◆ REQUIRED WORK ◆
Look below for the line holding "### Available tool" and the line holding "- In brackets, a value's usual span". Repeat those two and everything between, exactly.

◆ PROVIDED RECORDS ◆

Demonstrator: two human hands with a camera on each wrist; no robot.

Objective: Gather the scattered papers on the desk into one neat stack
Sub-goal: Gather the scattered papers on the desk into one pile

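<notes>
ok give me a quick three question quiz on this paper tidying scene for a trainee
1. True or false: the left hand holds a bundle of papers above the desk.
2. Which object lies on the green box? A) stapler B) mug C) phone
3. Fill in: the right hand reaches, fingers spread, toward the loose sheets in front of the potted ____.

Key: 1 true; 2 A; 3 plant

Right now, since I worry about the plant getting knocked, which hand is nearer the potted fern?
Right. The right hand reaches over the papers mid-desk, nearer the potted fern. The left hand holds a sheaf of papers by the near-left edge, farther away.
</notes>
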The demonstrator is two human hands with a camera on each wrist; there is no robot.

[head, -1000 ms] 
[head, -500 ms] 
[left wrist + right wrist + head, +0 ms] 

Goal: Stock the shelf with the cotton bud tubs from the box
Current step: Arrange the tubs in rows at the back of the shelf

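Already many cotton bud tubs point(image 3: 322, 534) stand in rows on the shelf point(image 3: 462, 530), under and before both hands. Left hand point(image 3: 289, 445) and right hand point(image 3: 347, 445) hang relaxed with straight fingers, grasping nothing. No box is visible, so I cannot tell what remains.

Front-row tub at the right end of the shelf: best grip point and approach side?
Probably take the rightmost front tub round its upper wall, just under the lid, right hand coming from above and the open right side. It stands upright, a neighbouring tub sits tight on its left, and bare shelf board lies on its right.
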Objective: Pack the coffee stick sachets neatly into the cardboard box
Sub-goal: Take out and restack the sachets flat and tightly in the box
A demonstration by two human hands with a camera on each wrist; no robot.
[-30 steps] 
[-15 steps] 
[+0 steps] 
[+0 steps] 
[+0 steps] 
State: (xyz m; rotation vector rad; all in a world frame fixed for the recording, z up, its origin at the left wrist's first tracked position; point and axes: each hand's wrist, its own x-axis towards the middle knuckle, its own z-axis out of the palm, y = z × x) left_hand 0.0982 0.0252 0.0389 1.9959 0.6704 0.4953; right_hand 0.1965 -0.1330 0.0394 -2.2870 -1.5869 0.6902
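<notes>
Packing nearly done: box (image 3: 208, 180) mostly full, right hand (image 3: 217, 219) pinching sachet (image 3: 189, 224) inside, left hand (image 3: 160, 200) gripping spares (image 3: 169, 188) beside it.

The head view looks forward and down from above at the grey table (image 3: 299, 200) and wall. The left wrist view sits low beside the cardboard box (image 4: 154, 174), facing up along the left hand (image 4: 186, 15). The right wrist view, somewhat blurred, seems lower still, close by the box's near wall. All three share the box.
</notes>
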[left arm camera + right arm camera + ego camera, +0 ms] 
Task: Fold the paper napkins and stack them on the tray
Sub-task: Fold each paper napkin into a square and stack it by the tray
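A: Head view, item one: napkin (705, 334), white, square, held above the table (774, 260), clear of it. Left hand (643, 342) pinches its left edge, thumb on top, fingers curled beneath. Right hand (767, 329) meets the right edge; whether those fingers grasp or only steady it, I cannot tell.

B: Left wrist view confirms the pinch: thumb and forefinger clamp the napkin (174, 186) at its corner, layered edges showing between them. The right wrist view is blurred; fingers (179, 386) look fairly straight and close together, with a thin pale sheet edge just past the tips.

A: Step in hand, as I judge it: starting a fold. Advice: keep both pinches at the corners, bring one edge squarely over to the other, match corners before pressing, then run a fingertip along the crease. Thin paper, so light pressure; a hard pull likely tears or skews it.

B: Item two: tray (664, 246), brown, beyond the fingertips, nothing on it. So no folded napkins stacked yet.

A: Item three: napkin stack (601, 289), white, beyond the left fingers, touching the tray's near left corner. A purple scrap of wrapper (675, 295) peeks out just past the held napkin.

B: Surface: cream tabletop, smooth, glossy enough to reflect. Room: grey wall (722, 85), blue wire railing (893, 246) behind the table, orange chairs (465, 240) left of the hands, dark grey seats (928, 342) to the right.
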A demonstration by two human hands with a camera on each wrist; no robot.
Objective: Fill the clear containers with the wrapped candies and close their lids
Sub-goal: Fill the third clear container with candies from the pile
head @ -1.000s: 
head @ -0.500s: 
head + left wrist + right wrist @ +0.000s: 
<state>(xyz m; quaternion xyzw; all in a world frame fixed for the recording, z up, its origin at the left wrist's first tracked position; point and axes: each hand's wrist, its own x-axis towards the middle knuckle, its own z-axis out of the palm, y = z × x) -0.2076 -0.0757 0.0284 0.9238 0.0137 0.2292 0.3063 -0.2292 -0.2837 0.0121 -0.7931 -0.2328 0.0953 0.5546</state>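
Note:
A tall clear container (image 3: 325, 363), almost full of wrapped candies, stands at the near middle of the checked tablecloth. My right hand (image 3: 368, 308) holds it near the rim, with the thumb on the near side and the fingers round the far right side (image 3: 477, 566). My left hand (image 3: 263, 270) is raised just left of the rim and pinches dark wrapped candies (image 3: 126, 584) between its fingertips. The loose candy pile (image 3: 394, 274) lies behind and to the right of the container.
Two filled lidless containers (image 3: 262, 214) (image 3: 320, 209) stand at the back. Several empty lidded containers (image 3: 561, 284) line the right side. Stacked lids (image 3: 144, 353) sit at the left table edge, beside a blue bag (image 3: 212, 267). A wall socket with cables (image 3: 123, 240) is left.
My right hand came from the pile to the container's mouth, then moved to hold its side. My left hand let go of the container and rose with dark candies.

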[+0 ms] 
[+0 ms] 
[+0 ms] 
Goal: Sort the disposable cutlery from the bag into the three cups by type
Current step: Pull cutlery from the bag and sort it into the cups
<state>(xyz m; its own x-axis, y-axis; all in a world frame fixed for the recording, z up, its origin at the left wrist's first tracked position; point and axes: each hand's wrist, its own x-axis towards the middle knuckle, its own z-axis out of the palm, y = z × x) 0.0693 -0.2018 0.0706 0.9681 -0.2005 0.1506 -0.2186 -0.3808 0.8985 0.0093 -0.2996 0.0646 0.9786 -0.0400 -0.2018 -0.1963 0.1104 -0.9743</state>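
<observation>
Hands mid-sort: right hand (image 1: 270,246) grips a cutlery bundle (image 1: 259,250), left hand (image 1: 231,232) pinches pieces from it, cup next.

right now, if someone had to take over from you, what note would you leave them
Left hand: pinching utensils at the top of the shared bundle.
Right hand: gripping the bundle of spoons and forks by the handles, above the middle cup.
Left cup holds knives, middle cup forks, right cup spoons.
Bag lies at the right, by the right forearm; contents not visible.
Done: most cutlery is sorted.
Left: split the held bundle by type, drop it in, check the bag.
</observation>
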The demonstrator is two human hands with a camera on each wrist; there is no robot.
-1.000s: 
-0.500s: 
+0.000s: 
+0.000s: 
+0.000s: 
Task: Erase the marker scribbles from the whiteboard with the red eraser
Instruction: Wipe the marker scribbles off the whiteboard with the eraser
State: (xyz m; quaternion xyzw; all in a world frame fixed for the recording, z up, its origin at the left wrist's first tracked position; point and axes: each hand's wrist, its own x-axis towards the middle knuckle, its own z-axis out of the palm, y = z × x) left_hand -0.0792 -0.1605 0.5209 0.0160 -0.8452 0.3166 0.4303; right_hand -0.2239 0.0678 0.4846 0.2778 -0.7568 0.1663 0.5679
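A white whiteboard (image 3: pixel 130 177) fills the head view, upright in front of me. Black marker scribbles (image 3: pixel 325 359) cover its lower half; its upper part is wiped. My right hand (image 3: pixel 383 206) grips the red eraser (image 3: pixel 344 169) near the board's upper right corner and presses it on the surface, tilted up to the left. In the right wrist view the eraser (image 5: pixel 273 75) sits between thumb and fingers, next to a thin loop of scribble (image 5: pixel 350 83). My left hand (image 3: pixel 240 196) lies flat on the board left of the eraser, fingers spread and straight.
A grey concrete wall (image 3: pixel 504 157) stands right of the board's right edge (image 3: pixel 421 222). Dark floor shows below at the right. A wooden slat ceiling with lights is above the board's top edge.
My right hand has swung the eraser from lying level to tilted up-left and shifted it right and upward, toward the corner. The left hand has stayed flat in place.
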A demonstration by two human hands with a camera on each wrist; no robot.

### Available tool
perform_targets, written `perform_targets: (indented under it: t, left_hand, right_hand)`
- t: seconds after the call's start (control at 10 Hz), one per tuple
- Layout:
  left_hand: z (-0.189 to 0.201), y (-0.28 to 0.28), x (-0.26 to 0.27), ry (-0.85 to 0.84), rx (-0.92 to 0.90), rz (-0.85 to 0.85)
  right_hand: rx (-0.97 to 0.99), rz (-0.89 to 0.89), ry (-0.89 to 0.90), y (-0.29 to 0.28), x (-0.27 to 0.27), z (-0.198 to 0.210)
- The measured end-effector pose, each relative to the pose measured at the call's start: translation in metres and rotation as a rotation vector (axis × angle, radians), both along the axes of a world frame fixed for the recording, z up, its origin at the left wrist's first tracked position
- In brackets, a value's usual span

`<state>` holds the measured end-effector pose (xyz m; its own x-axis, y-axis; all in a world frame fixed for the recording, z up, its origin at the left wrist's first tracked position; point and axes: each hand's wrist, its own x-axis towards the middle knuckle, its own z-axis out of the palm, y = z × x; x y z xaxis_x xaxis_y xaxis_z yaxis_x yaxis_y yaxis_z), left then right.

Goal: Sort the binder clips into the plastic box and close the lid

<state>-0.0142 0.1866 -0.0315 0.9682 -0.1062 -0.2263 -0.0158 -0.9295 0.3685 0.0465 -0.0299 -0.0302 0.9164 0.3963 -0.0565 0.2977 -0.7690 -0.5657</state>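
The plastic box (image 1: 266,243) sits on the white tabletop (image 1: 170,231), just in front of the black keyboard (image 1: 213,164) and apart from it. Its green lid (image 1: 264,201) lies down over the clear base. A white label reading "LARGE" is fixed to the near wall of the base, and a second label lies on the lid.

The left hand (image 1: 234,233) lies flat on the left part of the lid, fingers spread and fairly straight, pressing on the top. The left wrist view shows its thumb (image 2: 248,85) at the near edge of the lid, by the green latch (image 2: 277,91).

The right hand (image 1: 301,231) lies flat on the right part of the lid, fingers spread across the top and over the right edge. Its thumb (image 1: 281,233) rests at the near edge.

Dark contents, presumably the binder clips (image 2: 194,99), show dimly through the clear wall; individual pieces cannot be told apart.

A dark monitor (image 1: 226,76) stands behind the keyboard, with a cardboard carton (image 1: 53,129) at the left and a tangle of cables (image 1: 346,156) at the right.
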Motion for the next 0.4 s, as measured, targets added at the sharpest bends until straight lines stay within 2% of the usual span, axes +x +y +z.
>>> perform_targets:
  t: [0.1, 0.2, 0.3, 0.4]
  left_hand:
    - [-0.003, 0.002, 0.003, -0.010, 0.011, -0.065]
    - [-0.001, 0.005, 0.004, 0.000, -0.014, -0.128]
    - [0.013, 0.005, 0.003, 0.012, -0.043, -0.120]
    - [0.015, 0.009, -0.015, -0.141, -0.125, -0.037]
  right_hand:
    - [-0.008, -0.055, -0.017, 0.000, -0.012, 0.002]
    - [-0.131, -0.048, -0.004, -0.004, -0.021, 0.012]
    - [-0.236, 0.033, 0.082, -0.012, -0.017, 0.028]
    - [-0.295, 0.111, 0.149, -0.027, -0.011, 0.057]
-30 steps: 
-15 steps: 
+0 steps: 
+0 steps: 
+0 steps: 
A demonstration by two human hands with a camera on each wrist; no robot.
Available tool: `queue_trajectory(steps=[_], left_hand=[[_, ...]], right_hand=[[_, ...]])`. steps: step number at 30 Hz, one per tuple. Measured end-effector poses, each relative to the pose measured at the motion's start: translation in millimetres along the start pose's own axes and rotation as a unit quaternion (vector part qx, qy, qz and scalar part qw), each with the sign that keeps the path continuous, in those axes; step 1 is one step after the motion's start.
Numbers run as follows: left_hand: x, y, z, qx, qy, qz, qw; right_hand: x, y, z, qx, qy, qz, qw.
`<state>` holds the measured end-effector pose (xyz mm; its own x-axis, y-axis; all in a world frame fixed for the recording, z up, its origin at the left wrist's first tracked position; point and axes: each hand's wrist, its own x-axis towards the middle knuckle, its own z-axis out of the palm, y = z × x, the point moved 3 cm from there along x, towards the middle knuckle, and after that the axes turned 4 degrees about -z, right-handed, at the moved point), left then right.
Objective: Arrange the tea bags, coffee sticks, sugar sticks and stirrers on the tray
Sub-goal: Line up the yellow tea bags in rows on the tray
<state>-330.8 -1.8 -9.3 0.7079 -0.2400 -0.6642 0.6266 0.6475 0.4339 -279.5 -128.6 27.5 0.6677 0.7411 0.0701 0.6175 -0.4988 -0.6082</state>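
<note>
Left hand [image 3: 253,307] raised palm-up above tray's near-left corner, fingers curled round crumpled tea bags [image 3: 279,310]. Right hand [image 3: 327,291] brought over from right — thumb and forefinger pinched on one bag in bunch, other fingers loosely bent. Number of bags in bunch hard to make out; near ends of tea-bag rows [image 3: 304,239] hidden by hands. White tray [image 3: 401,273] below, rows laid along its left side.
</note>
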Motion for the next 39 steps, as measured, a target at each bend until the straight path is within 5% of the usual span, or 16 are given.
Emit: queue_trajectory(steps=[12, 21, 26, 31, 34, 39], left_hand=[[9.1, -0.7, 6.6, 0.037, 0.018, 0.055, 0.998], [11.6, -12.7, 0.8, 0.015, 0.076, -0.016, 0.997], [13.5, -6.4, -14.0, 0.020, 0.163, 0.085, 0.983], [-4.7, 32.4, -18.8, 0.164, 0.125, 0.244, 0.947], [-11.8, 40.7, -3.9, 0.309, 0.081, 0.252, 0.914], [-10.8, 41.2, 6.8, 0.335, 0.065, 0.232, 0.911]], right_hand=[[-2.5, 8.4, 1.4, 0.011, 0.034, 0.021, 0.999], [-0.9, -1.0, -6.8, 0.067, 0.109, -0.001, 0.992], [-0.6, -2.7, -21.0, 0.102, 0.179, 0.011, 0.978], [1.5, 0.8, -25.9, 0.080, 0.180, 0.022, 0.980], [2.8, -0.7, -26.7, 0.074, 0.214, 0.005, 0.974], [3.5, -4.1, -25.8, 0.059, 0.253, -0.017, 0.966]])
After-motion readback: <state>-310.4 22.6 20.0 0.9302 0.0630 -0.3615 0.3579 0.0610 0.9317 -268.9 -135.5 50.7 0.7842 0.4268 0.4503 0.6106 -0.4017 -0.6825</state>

◆ WRITTEN RESPONSE ◆
### Available tool
perform_targets, written `perform_targets: (indented under it: t, left_hand, right_hand)`
- t: seconds after the call's start (control at 10 Hz), one per tuple
- Layout:
  left_hand: z (-0.189 to 0.201), y (-0.28 to 0.28), x (-0.26 to 0.27), ry (-0.85 to 0.84), rx (-0.92 to 0.90), rz (-0.85 to 0.85)
  right_hand: rx (-0.97 to 0.99), rz (-0.89 to 0.89), ry (-0.89 to 0.90), y (-0.29 to 0.28), x (-0.27 to 0.27), z (-0.198 to 0.210)
- The measured end-effector pose, each relative to the pose measured at the call's start: translation in metres and rotation as a rotation vector (axis × angle, radians), both along the axes of a world frame fixed for the recording, z up, its origin at the left wrist's first tracked position
- In brackets, a value's usual span

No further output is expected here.